Step 2: Grant Databricks access to your KMS key
After you create the CMK configuration, you must grant the Databricks root ARN access to your AWS KMS key:
- In the AWS console, go to your KMS key.
- Update the key policy to grant the Databricks root ARN the necessary permissions (
kms:Encrypt,kms:Decrypt,kms:GenerateDataKey*,kms:DescribeKey). - Follow the guidance in Configure customer-managed keys or use the generated instructions displayed in the Databricks account console.
Step 3: Create a new catalog with CMK
Permissions required: CREATE CATALOG in Unity Catalog
To create a new catalog with CMK protection, use the Unity Catalog API:
curl -X POST \
-H "Authorization: Bearer <api_token>" \
-H "Content-Type: application/json" \
https://<workspace_url>/api/2.1/unity-catalog/catalogs \
-d '{
"name": "<catalog_name>",
"comment": "Catalog with customer-managed encryption",
"storage_mode": "DEFAULT_STORAGE",
"encryption_settings": {
"customer_managed_key_id": "<cmk-id>"
}
}'
Replace the following values:
<workspace_url>: Your Databricks workspace URL (for example,https://dbc-1234567-a8b9.cloud.databricks.com)<api_token>: Your Databricks personal access token<catalog_name>: The name for your new catalog (for example,finance_dataorcustomer_pii)<cmk-id>: The CMK configuration ID from Step 1
Step 4: Update an existing catalog with CMK
Permissions required: MANAGE on the catalog or ownership of the catalog
To add or change CMK protection on an existing catalog that uses default storage:
- In Catalog Explorer, click the catalog name.
- Click the Details tab.
- Under Advanced, click Encryption settings.
- In the dialog, select your customer-managed key.
- Click Save.
You can change the key associated with a catalog at any time by repeating these steps. You can't disable CMK after it's enabled on a catalog.
When you add CMK to an existing catalog, Databricks encrypts only new data written to the catalog with your customer-managed key. Databricks-managed keys continue to encrypt existing data. To encrypt all data with your customer-managed key, you must rewrite the existing data.
Verify CMK configuration
To verify that your catalog is configured with CMK, use the Unity Catalog API to get the catalog details:
curl -X GET \
-H "Authorization: Bearer <api_token>" \
-H "Content-Type: application/json" \
"https://<workspace_url>/api/2.1/unity-catalog/catalogs/<catalog_name>"

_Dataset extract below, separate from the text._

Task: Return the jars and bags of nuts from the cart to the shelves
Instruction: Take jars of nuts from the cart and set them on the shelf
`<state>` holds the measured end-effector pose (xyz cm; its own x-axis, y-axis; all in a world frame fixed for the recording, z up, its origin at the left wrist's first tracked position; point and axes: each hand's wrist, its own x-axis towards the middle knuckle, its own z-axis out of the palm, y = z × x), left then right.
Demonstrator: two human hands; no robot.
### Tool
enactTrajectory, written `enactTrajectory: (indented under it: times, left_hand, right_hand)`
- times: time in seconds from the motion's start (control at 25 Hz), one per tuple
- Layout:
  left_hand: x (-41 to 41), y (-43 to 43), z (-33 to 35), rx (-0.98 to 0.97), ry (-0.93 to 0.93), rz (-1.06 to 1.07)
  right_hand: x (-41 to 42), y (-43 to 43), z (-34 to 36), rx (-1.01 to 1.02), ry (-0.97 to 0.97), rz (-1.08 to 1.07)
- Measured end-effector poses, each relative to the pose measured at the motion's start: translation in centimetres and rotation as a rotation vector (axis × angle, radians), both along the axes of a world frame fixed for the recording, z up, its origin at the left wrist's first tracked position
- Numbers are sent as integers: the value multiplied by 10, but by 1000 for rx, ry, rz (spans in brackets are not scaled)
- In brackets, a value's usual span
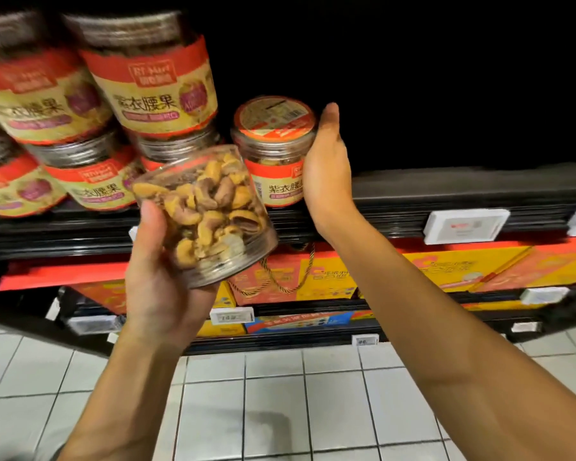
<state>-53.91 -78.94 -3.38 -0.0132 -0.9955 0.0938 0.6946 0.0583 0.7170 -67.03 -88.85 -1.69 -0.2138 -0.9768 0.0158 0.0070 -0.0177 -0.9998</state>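
Because packed tight with cashews, expect moderate heft from the held jar (210, 214): stiff clear walls, smooth and probably slick, likely plastic and so not very fragile, though cannot tell for certain. Best taken round the cylinder wall with a full wrap, or cupped under the base; better not lifted by the lid alone.

Gripped in just that way by the left hand (160, 271): thumb curled over the near side, palm and remaining fingers under and behind the wall. Tilted, clear base toward the camera, lid end angled up and away toward the shelf (446, 194). Carried in the air in front of the shelf edge, just below the stacked jars (147, 81) in view, apparently touching nothing but the left hand.

Right hand (326, 168) flat, fingers straight and together, palm laid against the right side of the standing jar (273, 151). That jar upright on the shelf, just right of the stack. Held jar down and left of the standing jar, slightly overlapping it in view, with the right hand on the far side and not touching the held jar.
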Motion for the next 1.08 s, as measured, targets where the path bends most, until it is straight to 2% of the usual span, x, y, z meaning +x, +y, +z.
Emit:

The response includes the encryption_settings field for catalogs configured with CMK:
{
"name": "<catalog_name>",
"storage_mode": "DEFAULT_STORAGE",
"encryption_settings": {
"customer_managed_key_id": "<cmk-id>"
}
}
Revoke access to encrypted data
To deny Databricks access to data encrypted with your customer-managed key, disable your key in AWS KMS:
- In the AWS console, go to your KMS key.
- Disable the key.
After you disable the key, Databricks can no longer decrypt data in catalogs using this CMK configuration. Any attempts to read data from these catalogs fail with a decryption error.
There might be a delay between the time you disable the key and when data access is denied.
To restore access, re-enable the key in AWS KMS.